**YOUR GOAL**. Type the listing below out again exactly. No images.
(DATA SHOWN)
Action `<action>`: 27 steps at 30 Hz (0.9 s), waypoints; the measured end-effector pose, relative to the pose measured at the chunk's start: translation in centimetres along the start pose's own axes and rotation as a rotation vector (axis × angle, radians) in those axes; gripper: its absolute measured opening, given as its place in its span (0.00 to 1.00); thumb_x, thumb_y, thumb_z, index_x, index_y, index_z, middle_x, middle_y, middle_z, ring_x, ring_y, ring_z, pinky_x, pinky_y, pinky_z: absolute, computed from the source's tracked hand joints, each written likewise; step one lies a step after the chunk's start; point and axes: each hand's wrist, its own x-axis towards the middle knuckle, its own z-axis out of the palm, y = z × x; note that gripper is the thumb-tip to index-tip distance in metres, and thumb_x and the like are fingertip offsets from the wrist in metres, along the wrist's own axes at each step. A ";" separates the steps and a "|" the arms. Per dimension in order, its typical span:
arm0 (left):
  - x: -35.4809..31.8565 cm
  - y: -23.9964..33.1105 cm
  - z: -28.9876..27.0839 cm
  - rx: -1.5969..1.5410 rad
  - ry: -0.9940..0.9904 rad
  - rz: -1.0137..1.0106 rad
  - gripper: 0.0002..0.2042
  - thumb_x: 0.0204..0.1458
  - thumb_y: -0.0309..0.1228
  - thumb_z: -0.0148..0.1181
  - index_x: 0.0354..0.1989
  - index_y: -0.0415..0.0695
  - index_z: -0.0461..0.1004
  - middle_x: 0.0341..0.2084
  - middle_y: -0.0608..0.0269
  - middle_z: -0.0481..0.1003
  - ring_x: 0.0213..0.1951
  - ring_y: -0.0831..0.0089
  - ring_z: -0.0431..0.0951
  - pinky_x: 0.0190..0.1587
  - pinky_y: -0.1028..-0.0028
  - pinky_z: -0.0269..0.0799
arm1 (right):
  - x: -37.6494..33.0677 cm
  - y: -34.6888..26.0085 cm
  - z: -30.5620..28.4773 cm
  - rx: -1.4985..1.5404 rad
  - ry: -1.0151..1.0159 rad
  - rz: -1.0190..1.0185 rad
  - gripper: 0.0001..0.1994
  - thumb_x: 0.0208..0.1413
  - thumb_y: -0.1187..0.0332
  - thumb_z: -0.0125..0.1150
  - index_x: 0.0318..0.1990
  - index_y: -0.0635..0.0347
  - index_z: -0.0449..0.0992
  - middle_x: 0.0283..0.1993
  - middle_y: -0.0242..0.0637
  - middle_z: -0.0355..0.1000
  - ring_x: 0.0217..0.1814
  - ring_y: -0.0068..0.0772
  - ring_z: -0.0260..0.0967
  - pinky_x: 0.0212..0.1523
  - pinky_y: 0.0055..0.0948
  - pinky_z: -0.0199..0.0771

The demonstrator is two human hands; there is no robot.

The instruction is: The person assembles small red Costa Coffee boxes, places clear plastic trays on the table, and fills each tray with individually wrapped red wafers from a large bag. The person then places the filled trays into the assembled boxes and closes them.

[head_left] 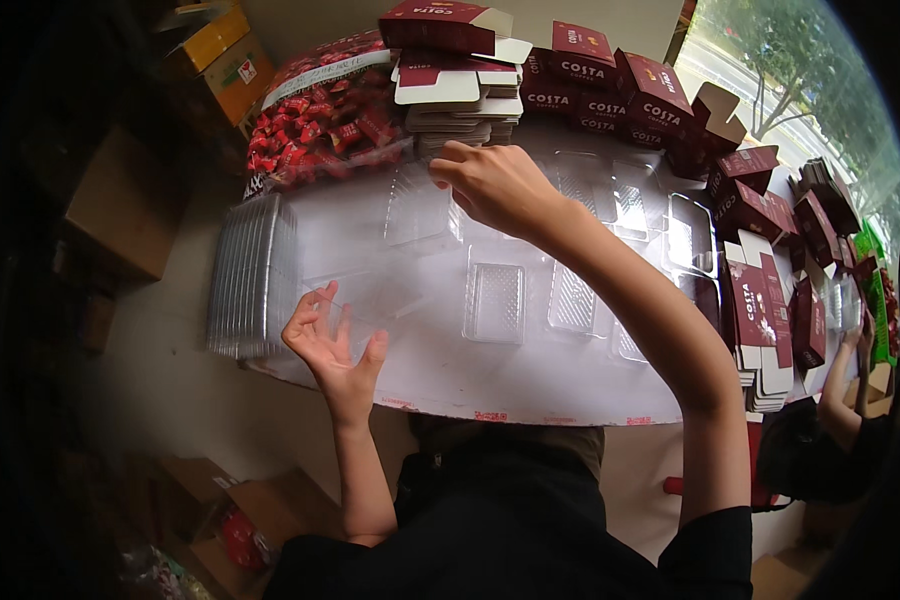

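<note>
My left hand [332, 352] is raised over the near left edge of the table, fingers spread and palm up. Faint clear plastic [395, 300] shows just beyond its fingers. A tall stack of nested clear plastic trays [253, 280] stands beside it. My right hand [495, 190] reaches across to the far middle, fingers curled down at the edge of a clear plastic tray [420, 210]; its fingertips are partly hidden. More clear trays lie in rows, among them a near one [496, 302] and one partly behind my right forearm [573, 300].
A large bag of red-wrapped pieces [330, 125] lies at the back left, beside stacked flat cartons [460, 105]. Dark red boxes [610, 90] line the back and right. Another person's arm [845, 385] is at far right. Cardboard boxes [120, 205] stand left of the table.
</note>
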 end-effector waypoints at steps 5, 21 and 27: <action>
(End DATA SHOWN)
**SOLVED EXERCISE**.
Action `<action>`: 27 steps at 30 Hz (0.9 s), waypoints; the measured end-effector pose, relative to the pose measured at the chunk's start: translation in centimetres along the start pose's own axes and rotation as a rotation vector (axis × angle, radians) in those axes; gripper: its absolute measured opening, given as its place in its span (0.00 to 1.00); thumb_x, thumb_y, thumb_z, index_x, index_y, index_z, middle_x, middle_y, middle_z, ring_x, ring_y, ring_z, pinky_x, pinky_y, pinky_z: absolute, computed from the source's tracked hand joints, each written likewise; step one lies a step after the chunk's start; point and axes: each hand's wrist, its own x-axis towards the middle knuckle, its own z-axis out of the palm, y = z × x; note that gripper is the thumb-tip to index-tip distance in metres, and thumb_x and the like are fingertip offsets from the wrist in metres, along the wrist's own axes at each step. A ";" separates the steps and a "|" the arms. Per dimension in order, its typical span:
arm0 (left):
  - x: -35.4809..31.8565 cm
  - y: -23.9964..33.1105 cm
  - z: -28.9876..27.0839 cm
  - rx: -1.5969..1.5410 rad
  - ry: -0.9940..0.9904 rad
  - rz: -1.0137..1.0106 rad
  - gripper: 0.0002..0.2042
  - thumb_x: 0.0204..0.1458
  - thumb_y: -0.0309..0.1228
  - thumb_z: -0.0148..0.1181
  - index_x: 0.0354..0.1989
  - index_y: -0.0415..0.0695
  - index_z: -0.0461..0.1004
  - middle_x: 0.0341..0.2084
  - middle_y: -0.0608..0.0269
  - middle_z: -0.0481..0.1003
  - ring_x: 0.0213..0.1951
  - ring_y: -0.0831..0.0089
  - ring_z: -0.0431..0.0951
  - pinky_x: 0.0190..0.1587
  - pinky_y: -0.1028..-0.0028
  - pinky_z: -0.0269..0.0799
arm1 (right):
  - x: -37.6494..33.0677 cm
  - y: -34.6888..26.0085 cm
  - z: -30.5620..28.4773 cm
  - rx: -1.4985..1.5404 rad
  - ry: -1.0151..1.0159 rad
  - rz: -1.0190..1.0185 rad
  - gripper: 0.0001..0.1994
  - thumb_x: 0.0208..0.1413
  - thumb_y: -0.1187..0.0332
  - thumb_z: -0.0125..0.1150
  - index_x: 0.0318..0.1990
  - index_y: -0.0635..0.0347
  - index_z: -0.0449..0.0992
  - middle_x: 0.0283..0.1993
  - middle_y: -0.0242..0.0637
  - middle_z: -0.0355..0.1000
  - ring_x: 0.0217..0.1814
  - ring_y: -0.0068..0.0772
  - ring_z: -0.0260..0.0967
  - pinky_x: 0.0212..0.1523
  - pinky_y: 0.0055..0.0948
  - pinky_z: -0.0199..0.0771

The demonstrator is two human hands; there is no robot.

The instruction is: The person assembles small red Costa Coffee boxes, places clear plastic trays on the table, and fills each tray with individually wrapped red wafers from a large bag. The person then places the filled trays into the assembled boxes and closes them.

[head_left] 

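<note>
My left hand [332, 352] is raised over the near left edge of the table, fingers spread and palm up. Faint clear plastic [395, 300] shows just beyond its fingers. A tall stack of nested clear plastic trays [253, 280] stands beside it. My right hand [495, 190] reaches across to the far middle, fingers curled down at the edge of a clear plastic tray [420, 210]; its fingertips are partly hidden. More clear trays lie in rows, among them a near one [496, 302] and one partly behind my right forearm [573, 300].
A large bag of red-wrapped pieces [330, 125] lies at the back left, beside stacked flat cartons [460, 105]. Dark red boxes [610, 90] line the back and right. Another person's arm [845, 385] is at far right. Cardboard boxes [120, 205] stand left of the table.
</note>
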 end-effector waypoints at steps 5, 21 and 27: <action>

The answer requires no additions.